P-V-T equation of state of CaCO₃ aragonite to 29 GPa and 1673 K: In situ X-ray diffraction study

Pressure–volume–temperature relations have been measured to 29 GPa and 1673 K for CaCO₃ aragonite using synchrotron X-ray diffraction with a multianvil apparatus at the ‘SPring-8’ facility.

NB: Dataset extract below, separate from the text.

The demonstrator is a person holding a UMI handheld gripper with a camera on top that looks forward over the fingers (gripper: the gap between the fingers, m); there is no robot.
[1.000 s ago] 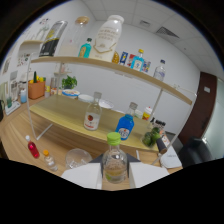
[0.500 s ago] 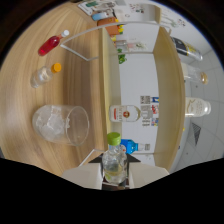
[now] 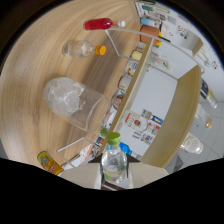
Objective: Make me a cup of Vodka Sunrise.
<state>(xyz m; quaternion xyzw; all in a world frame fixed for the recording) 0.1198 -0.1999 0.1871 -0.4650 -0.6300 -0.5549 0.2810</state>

A least-squares fit of the room-temperature compression data to the Vinet-Rydberg equation of state (EOS) yielded K_{T 0} = 65.7 ± 0.8 GPa and K_T' = 5.1 ± 0.1, with fixed V₀ = 227.11 Å³. Further analysis of the high-temperature compression data led to the temperature derivative of the bulk modulus (∂K_T/∂T)_P = −0.016 ± 0.001 GPa/K and zero-pressure thermal expansion α = a₀ + a₁T with a₀ = 4.98 (22) × 10⁻⁵ K⁻¹ and a₁ = 2.81(38) × 10⁻⁸ K⁻². The Mie-Gruneisen-Debye approach revealed the Gruneisen parameter γ₀ = 1.39 at a fixed Debye temperature θ₀ = 516 K and the parameter q = 1. Analysis of axial compressibility and thermal expansion indicates that the c-axis is two times more compressible than the b-axis and four times more compressible than the a-axis, whereas zero-pressure thermal expansion of the a-axis (a_{0 a} = 2.6 × 10⁻⁵ K⁻¹ and a_{1 a} = 2.3 × 10⁻⁸ K⁻²) is weaker than that of the b-axis axis (a_{0 b} = 6.3 × 10⁻⁵ K⁻¹ and a_{1 b} = 0.1 × 10⁻⁸ K⁻²) and c-axis axis (a_{0 c} = 5.2 × 10⁻⁵ K⁻¹ and a_{1 c} = 9.5 × 10⁻⁸ K⁻²). A full set of thermodynamic parameters (including heat capacity, enthalpy and free energy) for aragonite and updated equations of state for magnesite and siderite was obtained using the Kunc-Einstein approach. The new EOS parameters were used for thermodynamic calculations for aragonite decarbonation reactions. The present thermal EOS provides accurate calculations of aragonite density to deep mantle. Decarbonation of subducting oceanic crust containing 2 wt% aragonite would result in a 0.5% density reduction at 30 GPa and 1273 K. Aragonite becomes denser than magnesite at pressures about 16 GPa along the 1500 K isotherm and at 9 GPa along the 298 K isotherm.